I've no idea when a fault is likely in the fast case, i.e. will it happen
usually on the first page etc, because if it happens on the last page and
you fallback and restart the whole copy, I would think that would be
sub-optimal, granted it could get ugly quick, but this code has already
hit a few branches on the tree.

Dave.

> static inline int
> +fast_shmem_read(struct page **pages,
> + loff_t page_base, int page_offset,
> + char __user *data,
> + int length)
> +{
> + char __iomem *vaddr;
> + int ret;
> +
> + vaddr = kmap_atomic(pages[page_base >> PAGE_SHIFT], KM_USER0);
> + if (vaddr == NULL)
> + return -ENOMEM;
> + ret = __copy_to_user_inatomic(data, vaddr + page_offset, length);
> + kunmap_atomic(vaddr, KM_USER0);
> +
> + return ret;
> +}
> +
> +static inline int
> slow_shmem_copy(struct page *dst_page,
> int dst_offset,
> struct page *src_page,
> @@ -164,6 +182,179 @@ slow_shmem_copy(struct page *dst_page,
> }
>
> /**
> + * This is the fast shmem pread path, which attempts to copy_from_user directly
> + * from the backing pages of the object to the user's address space.
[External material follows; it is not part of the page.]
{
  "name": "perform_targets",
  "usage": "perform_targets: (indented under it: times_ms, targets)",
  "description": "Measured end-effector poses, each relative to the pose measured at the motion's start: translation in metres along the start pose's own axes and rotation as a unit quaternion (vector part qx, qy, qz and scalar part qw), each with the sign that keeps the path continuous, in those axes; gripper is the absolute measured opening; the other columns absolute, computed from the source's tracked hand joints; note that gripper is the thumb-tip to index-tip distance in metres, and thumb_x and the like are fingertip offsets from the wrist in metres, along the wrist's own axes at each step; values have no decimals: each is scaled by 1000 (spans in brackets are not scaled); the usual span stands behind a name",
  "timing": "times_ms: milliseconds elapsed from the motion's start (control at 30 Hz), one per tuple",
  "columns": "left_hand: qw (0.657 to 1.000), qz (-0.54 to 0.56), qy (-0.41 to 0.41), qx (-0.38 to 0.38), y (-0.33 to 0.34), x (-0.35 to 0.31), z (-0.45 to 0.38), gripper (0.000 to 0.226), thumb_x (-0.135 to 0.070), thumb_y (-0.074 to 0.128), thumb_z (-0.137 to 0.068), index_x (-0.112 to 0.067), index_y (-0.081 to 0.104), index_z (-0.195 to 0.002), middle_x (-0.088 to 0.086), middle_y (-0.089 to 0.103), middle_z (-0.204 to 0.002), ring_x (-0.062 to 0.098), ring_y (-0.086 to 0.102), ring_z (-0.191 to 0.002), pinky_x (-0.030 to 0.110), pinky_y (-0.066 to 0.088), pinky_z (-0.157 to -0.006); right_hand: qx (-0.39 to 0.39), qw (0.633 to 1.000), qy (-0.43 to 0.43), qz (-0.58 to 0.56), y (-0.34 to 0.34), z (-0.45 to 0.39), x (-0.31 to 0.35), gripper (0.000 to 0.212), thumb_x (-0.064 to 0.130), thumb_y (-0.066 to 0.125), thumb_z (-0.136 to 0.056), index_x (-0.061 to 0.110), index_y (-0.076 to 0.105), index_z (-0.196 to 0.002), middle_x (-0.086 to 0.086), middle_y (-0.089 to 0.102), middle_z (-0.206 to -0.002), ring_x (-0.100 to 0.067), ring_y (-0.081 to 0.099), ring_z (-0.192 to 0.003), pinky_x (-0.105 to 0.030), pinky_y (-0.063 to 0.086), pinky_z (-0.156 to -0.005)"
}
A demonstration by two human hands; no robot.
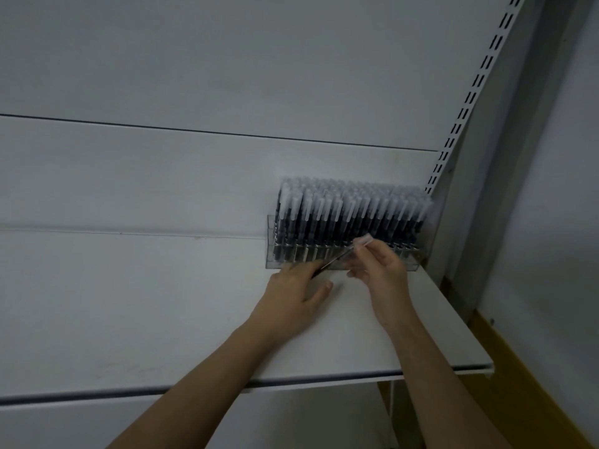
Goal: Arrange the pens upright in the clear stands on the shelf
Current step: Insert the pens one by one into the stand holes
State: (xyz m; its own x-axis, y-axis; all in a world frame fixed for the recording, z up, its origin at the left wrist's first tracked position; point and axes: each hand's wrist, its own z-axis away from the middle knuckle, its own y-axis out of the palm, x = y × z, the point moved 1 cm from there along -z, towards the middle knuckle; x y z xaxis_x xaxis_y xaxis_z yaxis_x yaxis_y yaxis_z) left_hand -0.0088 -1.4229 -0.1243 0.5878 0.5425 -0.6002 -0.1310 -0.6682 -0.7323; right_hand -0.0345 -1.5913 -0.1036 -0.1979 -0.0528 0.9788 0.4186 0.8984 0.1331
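A clear stand (271, 254) sits at the back right of the white shelf (162, 303), packed with several upright dark pens (350, 212) with frosted caps. One loose pen (343, 254) lies tilted in front of the stand, held between both hands. My right hand (382, 267) pinches its capped upper end. My left hand (298, 286) grips its lower dark end, with the palm resting near the shelf surface.
The shelf's front edge (324, 379) runs below my forearms. A slotted metal upright (466, 105) rises at the right, just behind the stand. A white back panel (194, 173) stands behind the shelf. Yellow trim (505, 358) shows at lower right.
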Motion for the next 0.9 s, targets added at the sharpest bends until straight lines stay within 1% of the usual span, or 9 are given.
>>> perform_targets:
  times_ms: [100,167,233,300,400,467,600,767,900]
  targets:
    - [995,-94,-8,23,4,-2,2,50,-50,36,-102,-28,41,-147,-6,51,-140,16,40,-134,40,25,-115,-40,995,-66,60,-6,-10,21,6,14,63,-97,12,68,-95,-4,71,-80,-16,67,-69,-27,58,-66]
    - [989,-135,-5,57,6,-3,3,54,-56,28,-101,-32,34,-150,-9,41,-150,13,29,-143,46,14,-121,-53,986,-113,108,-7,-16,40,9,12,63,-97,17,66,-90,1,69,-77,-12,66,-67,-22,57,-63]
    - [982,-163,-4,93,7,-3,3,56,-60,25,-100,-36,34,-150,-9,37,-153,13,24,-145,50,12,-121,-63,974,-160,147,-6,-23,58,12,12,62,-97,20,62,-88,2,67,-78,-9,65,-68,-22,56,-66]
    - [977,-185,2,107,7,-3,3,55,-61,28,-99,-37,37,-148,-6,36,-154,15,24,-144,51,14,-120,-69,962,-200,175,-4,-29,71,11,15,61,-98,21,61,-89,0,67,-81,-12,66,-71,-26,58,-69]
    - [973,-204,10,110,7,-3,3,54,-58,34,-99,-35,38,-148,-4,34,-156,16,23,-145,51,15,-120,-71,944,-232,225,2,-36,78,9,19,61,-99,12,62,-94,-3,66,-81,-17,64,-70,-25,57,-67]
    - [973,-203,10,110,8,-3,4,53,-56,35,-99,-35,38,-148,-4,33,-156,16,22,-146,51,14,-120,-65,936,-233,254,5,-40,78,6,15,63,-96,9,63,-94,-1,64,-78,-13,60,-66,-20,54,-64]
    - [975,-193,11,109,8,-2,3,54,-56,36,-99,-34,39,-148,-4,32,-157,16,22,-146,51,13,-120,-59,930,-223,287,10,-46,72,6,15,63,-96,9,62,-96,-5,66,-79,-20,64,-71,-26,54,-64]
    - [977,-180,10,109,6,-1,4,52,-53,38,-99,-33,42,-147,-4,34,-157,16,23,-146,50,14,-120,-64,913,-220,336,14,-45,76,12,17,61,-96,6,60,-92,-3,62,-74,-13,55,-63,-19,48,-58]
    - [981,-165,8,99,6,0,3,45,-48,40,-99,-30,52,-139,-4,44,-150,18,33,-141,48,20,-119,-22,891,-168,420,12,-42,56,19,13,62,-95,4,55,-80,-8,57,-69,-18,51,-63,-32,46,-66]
On a
> + * fault, it fails so we can fall back to i915_gem_shmem_pwrite_slow().
> + */
> +static int
> +i915_gem_shmem_pread_fast(struct drm_device *dev, struct drm_gem_object *obj,
> + struct drm_i915_gem_pread *args,
> + struct drm_file *file_priv)
> +{
> + struct drm_i915_gem_object *obj_priv = obj->driver_private;
> + ssize_t remain;
> + loff_t offset, page_base;
> + char __user *user_data;
> + int page_offset, page_length;
> + int ret;
> +
> + user_data = (char __user *) (uintptr_t) args->data_ptr;
> + remain = args->size;
> +
> + mutex_lock(&dev->struct_mutex);
> +
> + ret = i915_gem_object_get_pages(obj);
> + if (ret != 0)
> + goto fail_unlock;
> +
> + ret = i915_gem_object_set_cpu_read_domain_range(obj, args->offset,
> + args->size);
> + if (ret != 0)
> + goto fail_put_pages;
> +
> + obj_priv = obj->driver_private;
> + offset = args->offset;
> +
> + while (remain > 0) {
> + /* Operation in this page
> + *
> + * page_base = page offset within aperture
> + * page_offset = offset within page
> + * page_length = bytes to copy for this page
> + */
> + page_base = (offset & ~(PAGE_SIZE-1));
> + page_offset = offset & (PAGE_SIZE-1);
> + page_length = remain;
> + if ((page_offset + remain) > PAGE_SIZE)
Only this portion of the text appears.